The convolution operation (implemented in the xcorr2 function) is used multiple times to compute the map Pearson coefficient at the end.

The normxcorr2 function is where the Pearson correlation is computed. The code is hard to read because 1) it was written to work on sparse matrices and 2) we avoided temporary variables as much as possible to limit memory usage.

tl;dr: We compute the map of Pearson correlations at the very end by plugging the results of correlation products into the different terms of the formula described in the paper methods. We are vectorizing the pearson formula over the whole matrix.

More details below:

Note: This is a slightly simplified version of what we do, because in practice we also account for missing bins (NaNs) by adjusting the denominator.

The basic concept is the following: A Pearson correlation coefficient is computed between each position of an image $IMG$ (the Hi-C map) and a template $TMP$ (the kernel). The result is an image of correlation coefficients $CORR$:

Assuming $TMP$ has $M_{TMP}$ rows and $N_{TMP}$ columns

$CORR[i, j] = Corr(IMG[i: i+M_{TMP}, j: j+N_{TMP}], TMP)$

Where $Corr(\cdot, \cdot)$ between images $X$ and $Y$ is defined as:

$Corr(X, Y) = \frac{ cov(X, Y) }{ \sigma(X) \cdot \sigma(Y) }$

$=\frac{ (X - \overline{X} ) \cdot\ (Y - \overline{Y} ) }{ \sqrt{ \overline{ (X - \overline{X} )^2 } } \cdot \sqrt{ \overline{ (Y - \overline{Y} )^2 } } }$
$=\frac{E[(X - E[X])] \cdot E[(Y - E[Y])]}{\sqrt{E[(X - E[X])^2]} \cdot \sqrt{E[(Y - E[Y])^2]}}$
$=\frac{E[XY] - E[X] \cdot E[Y]}{\sqrt{E[X^2]} - E[X]^2 \cdot \sqrt{E[Y^2] - E[Y]^2}} $

Given that X represents the image around a pixel of the Hi-C matrix and Y represents the template, $E[Y] $ and $\sqrt{E[Y^2] - E[Y]^2}$ are the kernel's mean and standard deviation (float values), and are constant across $IMG$.
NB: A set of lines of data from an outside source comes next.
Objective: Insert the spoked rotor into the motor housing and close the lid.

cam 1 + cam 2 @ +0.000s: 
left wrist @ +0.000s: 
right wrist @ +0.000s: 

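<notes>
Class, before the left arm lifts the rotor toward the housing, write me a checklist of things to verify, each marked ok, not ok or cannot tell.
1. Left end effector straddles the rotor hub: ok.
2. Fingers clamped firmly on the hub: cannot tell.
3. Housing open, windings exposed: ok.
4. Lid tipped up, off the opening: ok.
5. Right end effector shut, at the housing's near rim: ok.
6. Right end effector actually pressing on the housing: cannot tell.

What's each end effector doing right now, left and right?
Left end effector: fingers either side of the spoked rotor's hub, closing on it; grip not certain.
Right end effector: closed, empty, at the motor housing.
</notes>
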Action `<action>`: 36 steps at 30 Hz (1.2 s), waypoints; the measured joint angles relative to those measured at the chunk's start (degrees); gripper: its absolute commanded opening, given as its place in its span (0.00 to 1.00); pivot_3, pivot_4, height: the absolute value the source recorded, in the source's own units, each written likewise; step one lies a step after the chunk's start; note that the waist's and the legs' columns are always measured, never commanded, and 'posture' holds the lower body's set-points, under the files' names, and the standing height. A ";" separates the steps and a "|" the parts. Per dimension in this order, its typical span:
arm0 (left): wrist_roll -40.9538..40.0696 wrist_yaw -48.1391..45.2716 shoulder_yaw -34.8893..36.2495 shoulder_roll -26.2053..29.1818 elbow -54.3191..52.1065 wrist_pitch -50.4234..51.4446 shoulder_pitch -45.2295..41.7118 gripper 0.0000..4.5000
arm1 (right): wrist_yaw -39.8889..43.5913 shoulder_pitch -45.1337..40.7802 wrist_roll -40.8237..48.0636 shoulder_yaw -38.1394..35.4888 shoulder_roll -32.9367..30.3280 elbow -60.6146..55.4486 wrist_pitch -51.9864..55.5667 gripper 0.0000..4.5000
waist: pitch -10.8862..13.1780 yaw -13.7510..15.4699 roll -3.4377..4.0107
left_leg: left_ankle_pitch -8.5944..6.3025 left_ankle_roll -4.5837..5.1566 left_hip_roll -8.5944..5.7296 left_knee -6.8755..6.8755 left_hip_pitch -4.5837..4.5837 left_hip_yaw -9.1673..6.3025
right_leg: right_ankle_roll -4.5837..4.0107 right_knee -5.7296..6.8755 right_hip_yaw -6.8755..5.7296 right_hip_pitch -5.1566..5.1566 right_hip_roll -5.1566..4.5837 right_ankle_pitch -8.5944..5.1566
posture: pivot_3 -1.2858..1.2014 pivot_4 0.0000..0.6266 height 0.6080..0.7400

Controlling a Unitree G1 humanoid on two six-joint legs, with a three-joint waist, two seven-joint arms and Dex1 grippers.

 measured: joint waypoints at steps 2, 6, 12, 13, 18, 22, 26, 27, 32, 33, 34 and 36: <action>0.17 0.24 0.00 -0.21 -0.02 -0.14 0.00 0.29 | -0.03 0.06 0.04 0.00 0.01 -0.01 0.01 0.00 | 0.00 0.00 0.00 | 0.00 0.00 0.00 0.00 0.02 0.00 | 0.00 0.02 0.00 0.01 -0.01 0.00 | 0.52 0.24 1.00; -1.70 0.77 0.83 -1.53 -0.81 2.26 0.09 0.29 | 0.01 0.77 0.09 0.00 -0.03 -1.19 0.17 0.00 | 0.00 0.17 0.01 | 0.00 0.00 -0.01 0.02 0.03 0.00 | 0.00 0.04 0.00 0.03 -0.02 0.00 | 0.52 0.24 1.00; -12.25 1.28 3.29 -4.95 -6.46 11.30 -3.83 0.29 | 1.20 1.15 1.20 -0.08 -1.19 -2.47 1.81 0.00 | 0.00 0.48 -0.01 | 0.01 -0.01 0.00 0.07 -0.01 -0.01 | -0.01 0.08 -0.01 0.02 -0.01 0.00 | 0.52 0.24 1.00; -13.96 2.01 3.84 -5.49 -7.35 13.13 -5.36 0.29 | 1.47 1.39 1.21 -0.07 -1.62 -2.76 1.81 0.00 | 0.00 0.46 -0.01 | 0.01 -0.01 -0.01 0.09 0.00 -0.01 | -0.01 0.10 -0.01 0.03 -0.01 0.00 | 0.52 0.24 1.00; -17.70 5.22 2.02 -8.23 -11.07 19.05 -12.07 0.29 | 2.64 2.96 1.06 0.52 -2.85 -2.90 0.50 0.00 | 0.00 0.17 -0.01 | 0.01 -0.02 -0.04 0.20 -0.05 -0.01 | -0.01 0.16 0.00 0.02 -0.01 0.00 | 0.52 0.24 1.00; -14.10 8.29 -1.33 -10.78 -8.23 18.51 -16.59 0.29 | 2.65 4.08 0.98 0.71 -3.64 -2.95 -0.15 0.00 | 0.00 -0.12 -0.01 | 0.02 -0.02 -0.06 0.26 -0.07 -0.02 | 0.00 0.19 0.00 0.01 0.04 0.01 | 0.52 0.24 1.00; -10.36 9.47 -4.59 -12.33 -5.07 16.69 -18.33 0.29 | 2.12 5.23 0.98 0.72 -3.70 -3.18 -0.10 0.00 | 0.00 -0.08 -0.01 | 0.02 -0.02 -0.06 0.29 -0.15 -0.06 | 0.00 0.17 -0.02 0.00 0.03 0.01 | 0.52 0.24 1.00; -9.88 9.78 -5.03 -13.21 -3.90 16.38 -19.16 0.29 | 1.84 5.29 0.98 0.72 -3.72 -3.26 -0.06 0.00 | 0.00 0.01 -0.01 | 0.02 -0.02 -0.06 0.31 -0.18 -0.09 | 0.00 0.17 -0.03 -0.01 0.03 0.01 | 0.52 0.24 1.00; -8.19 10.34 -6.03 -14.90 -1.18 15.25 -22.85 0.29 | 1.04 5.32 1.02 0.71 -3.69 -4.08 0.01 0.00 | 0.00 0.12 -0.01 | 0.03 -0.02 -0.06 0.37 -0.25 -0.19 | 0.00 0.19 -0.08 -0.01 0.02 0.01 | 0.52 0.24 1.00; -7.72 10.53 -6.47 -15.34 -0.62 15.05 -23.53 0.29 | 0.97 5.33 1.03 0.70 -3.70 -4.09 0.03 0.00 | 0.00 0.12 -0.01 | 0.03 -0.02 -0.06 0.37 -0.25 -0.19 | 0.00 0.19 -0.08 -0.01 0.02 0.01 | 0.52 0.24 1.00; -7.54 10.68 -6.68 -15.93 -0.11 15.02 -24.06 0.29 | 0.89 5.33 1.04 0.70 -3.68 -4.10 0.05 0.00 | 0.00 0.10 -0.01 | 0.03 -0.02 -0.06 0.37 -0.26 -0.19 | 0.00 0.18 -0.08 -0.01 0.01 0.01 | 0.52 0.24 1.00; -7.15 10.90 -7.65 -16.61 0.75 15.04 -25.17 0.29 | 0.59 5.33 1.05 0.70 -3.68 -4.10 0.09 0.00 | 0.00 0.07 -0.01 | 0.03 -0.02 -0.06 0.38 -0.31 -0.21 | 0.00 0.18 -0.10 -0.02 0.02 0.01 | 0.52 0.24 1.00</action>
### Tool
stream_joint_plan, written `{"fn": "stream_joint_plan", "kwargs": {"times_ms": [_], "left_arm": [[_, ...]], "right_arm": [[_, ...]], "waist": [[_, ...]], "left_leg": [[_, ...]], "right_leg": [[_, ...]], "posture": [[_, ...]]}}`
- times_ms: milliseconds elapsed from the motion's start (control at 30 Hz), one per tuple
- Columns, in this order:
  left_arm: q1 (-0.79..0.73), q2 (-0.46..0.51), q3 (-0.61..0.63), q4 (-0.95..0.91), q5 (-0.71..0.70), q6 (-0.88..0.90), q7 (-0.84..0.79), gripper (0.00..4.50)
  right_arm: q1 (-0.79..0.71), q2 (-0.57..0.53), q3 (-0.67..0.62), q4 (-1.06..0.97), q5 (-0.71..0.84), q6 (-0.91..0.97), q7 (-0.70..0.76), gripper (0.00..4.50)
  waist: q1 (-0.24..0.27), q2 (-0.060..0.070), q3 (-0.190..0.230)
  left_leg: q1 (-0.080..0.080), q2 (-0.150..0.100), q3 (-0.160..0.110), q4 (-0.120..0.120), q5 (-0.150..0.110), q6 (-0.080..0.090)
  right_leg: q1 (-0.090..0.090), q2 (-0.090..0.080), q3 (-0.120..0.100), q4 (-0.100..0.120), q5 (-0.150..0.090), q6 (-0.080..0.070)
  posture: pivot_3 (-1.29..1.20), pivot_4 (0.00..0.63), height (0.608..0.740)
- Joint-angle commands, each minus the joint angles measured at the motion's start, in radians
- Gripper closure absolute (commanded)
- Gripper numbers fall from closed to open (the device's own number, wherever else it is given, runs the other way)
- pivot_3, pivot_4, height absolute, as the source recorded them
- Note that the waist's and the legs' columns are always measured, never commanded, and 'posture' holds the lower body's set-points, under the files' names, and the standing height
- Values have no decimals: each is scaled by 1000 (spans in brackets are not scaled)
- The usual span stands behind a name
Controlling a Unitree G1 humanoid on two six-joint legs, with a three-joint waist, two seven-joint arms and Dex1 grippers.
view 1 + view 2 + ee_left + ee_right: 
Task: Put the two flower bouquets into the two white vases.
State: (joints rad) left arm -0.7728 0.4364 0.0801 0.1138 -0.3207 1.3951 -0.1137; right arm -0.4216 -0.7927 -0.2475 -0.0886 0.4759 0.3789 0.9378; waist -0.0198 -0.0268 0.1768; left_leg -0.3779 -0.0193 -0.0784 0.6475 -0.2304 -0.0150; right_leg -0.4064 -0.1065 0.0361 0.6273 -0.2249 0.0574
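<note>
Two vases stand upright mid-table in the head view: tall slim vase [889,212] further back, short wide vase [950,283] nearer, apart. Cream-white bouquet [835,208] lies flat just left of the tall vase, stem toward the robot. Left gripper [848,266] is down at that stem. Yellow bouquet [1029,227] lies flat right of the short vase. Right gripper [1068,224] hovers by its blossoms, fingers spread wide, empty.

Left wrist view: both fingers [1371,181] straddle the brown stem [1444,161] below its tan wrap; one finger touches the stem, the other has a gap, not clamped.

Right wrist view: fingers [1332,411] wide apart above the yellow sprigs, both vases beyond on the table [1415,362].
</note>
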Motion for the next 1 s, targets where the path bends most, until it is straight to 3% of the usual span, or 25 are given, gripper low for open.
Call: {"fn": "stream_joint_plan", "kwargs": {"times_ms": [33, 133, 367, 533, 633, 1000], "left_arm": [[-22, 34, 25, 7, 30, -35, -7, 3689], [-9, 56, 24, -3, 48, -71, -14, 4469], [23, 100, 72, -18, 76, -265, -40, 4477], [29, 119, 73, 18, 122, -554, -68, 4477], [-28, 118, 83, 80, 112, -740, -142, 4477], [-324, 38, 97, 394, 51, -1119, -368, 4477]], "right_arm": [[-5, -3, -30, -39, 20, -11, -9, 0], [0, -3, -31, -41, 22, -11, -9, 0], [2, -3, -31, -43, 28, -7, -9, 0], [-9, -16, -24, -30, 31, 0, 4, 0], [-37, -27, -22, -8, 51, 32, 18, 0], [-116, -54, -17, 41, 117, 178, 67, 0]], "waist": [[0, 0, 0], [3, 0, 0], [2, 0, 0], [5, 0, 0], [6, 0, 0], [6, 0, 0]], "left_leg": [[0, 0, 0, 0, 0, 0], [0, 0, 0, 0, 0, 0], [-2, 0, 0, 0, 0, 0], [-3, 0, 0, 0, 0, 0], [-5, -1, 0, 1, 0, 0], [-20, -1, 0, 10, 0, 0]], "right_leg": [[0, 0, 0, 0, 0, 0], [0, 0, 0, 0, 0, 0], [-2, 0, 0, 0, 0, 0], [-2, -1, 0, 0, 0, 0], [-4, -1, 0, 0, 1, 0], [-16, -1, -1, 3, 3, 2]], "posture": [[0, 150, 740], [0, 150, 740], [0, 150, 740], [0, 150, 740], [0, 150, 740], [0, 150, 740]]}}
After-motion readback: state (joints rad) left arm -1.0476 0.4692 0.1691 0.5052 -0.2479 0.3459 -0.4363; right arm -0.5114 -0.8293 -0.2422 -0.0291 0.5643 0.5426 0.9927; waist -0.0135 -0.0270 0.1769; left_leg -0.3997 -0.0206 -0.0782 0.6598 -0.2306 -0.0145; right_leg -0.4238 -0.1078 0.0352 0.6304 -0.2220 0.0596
The other values to compute are:

  • $E[XY]$: The convolution of the image and the kernel.
  • $E[X]$: The convolution of the image by the uniform (mean) kernel. Each pixel (i, j) of the resulting map give the mean of the window $ (i: i+M_{TMP}, j: j+N_{TMP})$ . Values in this matrix can just be squared to obtain $E[X]^2$
  • $E[X^2]$: The convolution of the squared signal by the uniform (mean) kernel.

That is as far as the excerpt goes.